_To do_:
Leave out the pictures and output exactly the lines below from the one with "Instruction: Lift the" down to the one with "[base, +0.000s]", both of them included.

_Provided data_:
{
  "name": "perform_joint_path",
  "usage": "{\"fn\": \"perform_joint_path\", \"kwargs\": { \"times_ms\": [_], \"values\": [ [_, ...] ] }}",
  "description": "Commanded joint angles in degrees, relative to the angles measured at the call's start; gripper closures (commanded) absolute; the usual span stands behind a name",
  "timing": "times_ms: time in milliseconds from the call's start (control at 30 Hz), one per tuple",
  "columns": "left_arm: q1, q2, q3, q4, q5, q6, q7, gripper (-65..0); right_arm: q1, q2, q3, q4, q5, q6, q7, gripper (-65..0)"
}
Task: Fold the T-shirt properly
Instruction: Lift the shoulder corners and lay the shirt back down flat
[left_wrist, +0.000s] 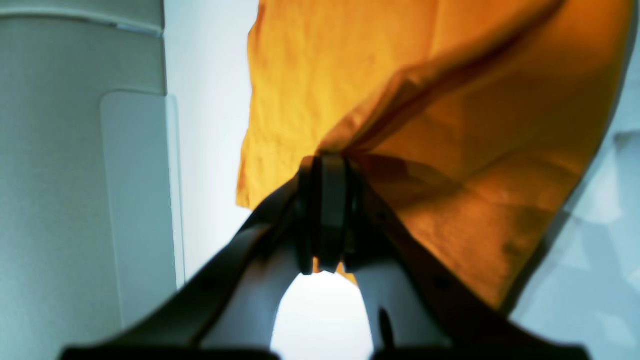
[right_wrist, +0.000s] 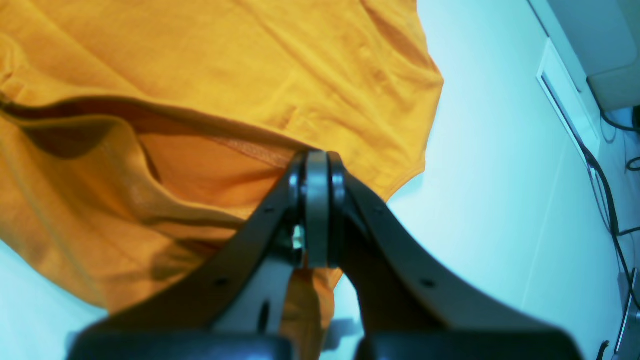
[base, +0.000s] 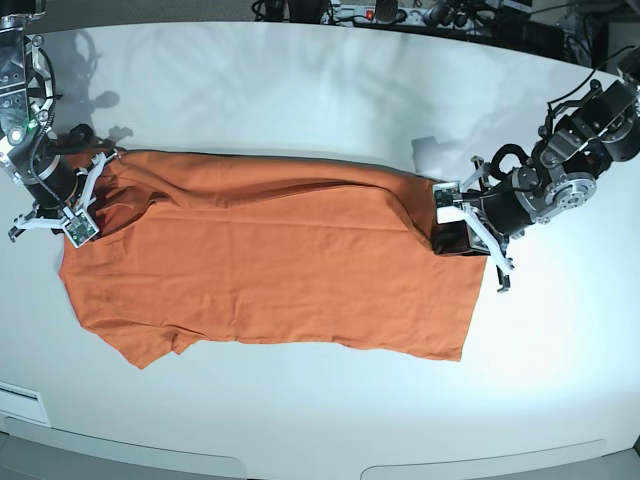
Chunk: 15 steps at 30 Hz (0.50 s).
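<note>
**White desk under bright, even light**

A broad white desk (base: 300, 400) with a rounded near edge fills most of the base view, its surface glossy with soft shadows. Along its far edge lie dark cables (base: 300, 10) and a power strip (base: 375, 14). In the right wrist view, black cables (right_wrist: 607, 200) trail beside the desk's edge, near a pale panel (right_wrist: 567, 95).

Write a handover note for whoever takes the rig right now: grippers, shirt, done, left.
Left gripper: shut on the T-shirt, at one end of its far edge.
Right gripper: shut on the T-shirt, at the other end of that edge.
T-shirt: spread lengthwise across the white table, far edge lifted and rolled toward the near side.
Done: both ends gripped, first fold begun.
Left: finish that fold, then the rest.
</note>
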<state>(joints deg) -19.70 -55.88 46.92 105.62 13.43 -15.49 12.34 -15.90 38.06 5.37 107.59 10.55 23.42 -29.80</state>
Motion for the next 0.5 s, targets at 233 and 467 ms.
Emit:
{"fn": "perform_joint_path", "kwargs": {
  "times_ms": [233, 467],
  "values": [
    [-1.1, 0.7, -0.7, -3.5, 0.0, 2.6, -0.3, 0.0, 0.5, 1.1, 0.6, 0.6, 0.0, -2.0, 0.2, 0.0],
    [-1.1, 0.7, -0.7, -4.5, 0.0, 4.9, 2.5, 0.0, 0.5, 1.1, 0.6, 0.6, 0.0, -2.0, -1.1, 0.0]
  ]
}}
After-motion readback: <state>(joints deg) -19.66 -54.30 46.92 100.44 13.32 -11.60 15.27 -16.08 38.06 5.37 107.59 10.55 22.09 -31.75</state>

_Exercise output_:
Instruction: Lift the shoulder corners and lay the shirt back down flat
[left_wrist, +0.000s] 
[right_wrist, +0.000s] 
[base, +0.000s] 

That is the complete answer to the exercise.